Review: The Lemonheads – Come On Feel The Lemonheads (30th anniversary reissue)


Artwork for The Lemonheads' album Come On Feel The Lemonheads




A vital lookback by The Lemonheads.

Sometimes when a series of reissues comes around it’s hard to maintain enthusiasm.

“Greeeaaat! Album X is coming back out again, with extra stuff, that’s awesome,” can eventually lead to, “Ok, album Y is it, well, I might take a listen when I get a chance.”

The good news is that repackaging fatigue is definitely not something you’re going to experience with the 30th anniversary version of Come On Feel The Lemonheads, and not just because the original was a high watermark both for post-grunge fuzz pop but also for the band’s creative output. It rocked. And it still rocks.

But let’s back up for just a second. Following the unexpected, Mrs. Robinson inspired success of 1992’s It’s A Shame About Ray, under label pressure and with the recording backdrop of a ruined LA, chief Head Evan Dando somehow managed to upgrade his songwriting, branching even further away from the group’s origins in snotty 80’s hardcore.

The results were a triumph, moving through suit-pleasing and less so guises with a familiar disregard for continuity. The opening half dozen tracks were at scruffy levels of near perfection: Opener The Great Big No, which was about and featured on backing vocals Julianna Hatfield, cast the duo as an alt-rock king and queen, whilst Into Your Arms – a song pilfered from bassist Nic Dalton’s side band the Love Positions – turned the group into hit makers and permanent MTV fodder.

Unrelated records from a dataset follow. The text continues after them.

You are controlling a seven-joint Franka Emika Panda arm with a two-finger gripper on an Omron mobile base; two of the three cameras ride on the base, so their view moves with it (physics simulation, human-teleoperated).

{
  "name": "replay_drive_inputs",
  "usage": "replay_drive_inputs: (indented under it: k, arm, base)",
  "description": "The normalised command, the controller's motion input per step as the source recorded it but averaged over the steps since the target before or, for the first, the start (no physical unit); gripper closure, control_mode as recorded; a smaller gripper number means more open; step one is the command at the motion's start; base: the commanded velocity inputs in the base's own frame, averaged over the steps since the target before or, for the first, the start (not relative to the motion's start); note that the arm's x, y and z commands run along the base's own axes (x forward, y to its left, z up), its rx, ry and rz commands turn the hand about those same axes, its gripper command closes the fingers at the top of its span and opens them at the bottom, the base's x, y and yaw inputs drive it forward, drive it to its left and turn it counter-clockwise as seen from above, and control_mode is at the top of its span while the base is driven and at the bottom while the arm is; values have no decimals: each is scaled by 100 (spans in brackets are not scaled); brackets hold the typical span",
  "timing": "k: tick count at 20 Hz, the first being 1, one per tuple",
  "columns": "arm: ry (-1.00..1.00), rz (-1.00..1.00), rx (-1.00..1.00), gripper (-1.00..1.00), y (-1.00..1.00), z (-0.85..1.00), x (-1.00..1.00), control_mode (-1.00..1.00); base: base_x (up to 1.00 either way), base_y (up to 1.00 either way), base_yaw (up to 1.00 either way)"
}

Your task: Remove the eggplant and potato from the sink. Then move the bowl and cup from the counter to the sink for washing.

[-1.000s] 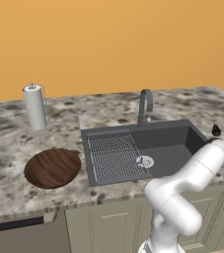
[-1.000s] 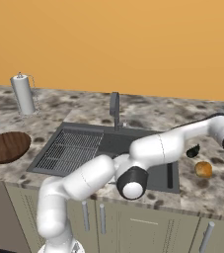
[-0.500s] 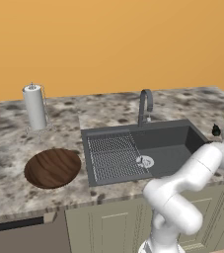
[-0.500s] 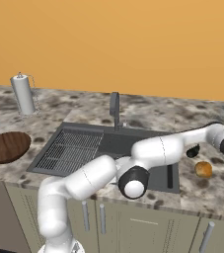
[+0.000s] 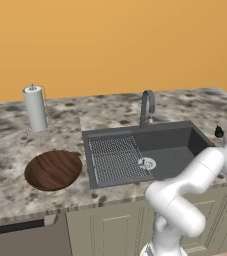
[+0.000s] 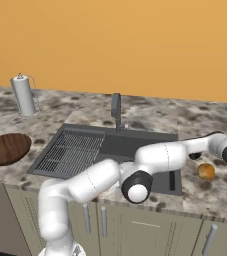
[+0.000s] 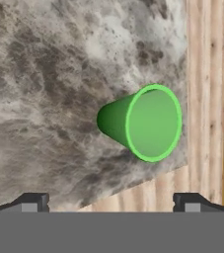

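Observation:
A green cup [image 7: 143, 122] sits on the speckled counter [image 7: 44, 99] near its corner, its open rim turned toward the hand camera. My gripper [image 7: 111, 203] hovers over it, open, fingertips [image 7: 32, 201] wide apart and nothing between them. The dark sink [image 5: 150, 150] holds only its silver drain [image 5: 146, 163]. The nearly black eggplant [image 5: 218, 132] lies on the counter right of the sink. The orange-tan potato [image 6: 205, 171] rests there too, by a dark lump, the eggplant [image 6: 195, 156], under my forearm. The brown wooden bowl [image 5: 53, 170] sits on the counter left of the sink.
A paper towel roll [image 5: 35, 107] stands at the back left. The curved grey faucet [image 5: 147, 107] rises behind the sink. Past the counter's edge beside the cup, wooden floor [image 7: 202, 74] shows. My arm stretches across the sink's front right corner to the right.
The end of my arm has sunk a little at the right edge of both base views. The jaws have stayed open, and the vegetables and bowl have not moved.

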Motion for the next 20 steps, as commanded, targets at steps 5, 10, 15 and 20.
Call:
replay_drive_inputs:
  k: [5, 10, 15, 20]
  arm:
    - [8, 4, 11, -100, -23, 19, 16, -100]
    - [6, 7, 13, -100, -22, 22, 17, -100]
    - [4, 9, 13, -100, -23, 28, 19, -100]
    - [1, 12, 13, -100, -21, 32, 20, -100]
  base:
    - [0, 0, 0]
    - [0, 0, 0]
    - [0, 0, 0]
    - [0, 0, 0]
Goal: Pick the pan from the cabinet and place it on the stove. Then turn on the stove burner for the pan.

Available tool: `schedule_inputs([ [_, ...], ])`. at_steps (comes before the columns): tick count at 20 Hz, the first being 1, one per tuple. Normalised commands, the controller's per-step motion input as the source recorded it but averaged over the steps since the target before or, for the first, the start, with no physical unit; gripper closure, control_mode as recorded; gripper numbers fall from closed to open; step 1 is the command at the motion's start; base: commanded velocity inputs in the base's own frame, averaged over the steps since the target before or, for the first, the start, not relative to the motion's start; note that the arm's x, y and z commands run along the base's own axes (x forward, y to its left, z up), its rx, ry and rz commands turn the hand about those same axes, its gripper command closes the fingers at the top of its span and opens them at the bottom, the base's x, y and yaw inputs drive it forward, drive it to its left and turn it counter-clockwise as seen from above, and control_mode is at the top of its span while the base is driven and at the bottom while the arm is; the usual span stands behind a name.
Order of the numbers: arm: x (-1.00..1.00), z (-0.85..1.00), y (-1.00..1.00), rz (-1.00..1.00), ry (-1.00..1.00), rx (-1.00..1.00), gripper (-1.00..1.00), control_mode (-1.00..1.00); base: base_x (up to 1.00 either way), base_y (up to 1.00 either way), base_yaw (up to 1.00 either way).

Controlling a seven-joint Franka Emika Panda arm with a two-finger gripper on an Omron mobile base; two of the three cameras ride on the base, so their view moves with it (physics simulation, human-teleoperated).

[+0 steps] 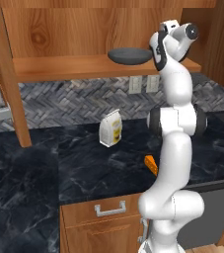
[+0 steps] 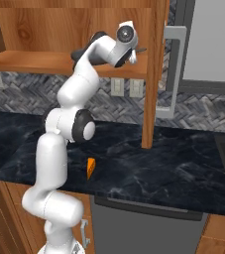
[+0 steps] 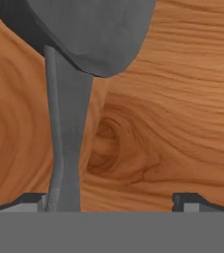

And still they came, a train of great manifested It’s About Time’s mellifluous balladry, the glorious thrash of Down About It, Paid To Smile’s dismissal of talking heads and Big Gay Heart’s exercise in ram raiding Gram Parsons.

Too much sugar rots your teeth however, and a chemically enhanced Dando had plenty of mischief in his heart as well. Here Style (completely reimagined later as Rick James Style) outlined the junkie’s conundrum explicitly with, “I don’t wanna come down/I Just want a killer line/And figure it out myself”, Belinda Carlisle reprised her LA punk roots on I’ll Do It Anyway, whilst Favourite T was a breakup song where the jilted don took to cross dressing in his ex’s clothes.

Critics were eager to point out that at times eccentric pivoted into overindulgence, and hearing the country wonk of Being Around plus an abstract finale in The Jello Fund they were admittedly presented with enough ammunition with which to make their point.



Which brings us to the here, and now.

It wouldn’t feel like a bone fide exercise without some additional material of course and a second physical disc splits, the first part comprising of acoustic renditions which span the rudimentary (Big Gay Heart, Be Around) to the sublime (a superior version of Into Your Arms) and on to the remarkable (the blues-soul of Rick James Style, Deep Bottom Cove’s tragi-folk).

The second is more cosmopolitan, including suitably down-home live covers of The Flying Burrito Brothers’ Streets Of Baltimore and Little Black Egg, and an impossibly sweet take on Victoria Williams’ Frying Pan.

Remarkably, one song is worth the admission fee alone however as a faithful, dusty working of Cole Porter’s Ms. Otis Regrets – made famous originally by Ella Fitzgerald – succinctly underlines the group’s fearless mindset of the time.

Sometimes it’s hard to find the enthusiasm for a reissue, old news given a cursory makeover. Come On Feel The Lemonheads though went places the band never reached again, a flowering that meant they stayed weird but still got the man to love it.

Three decades later it’s still the same heavenly, difficult, flawed, wonderful beast that Evan Dando intended.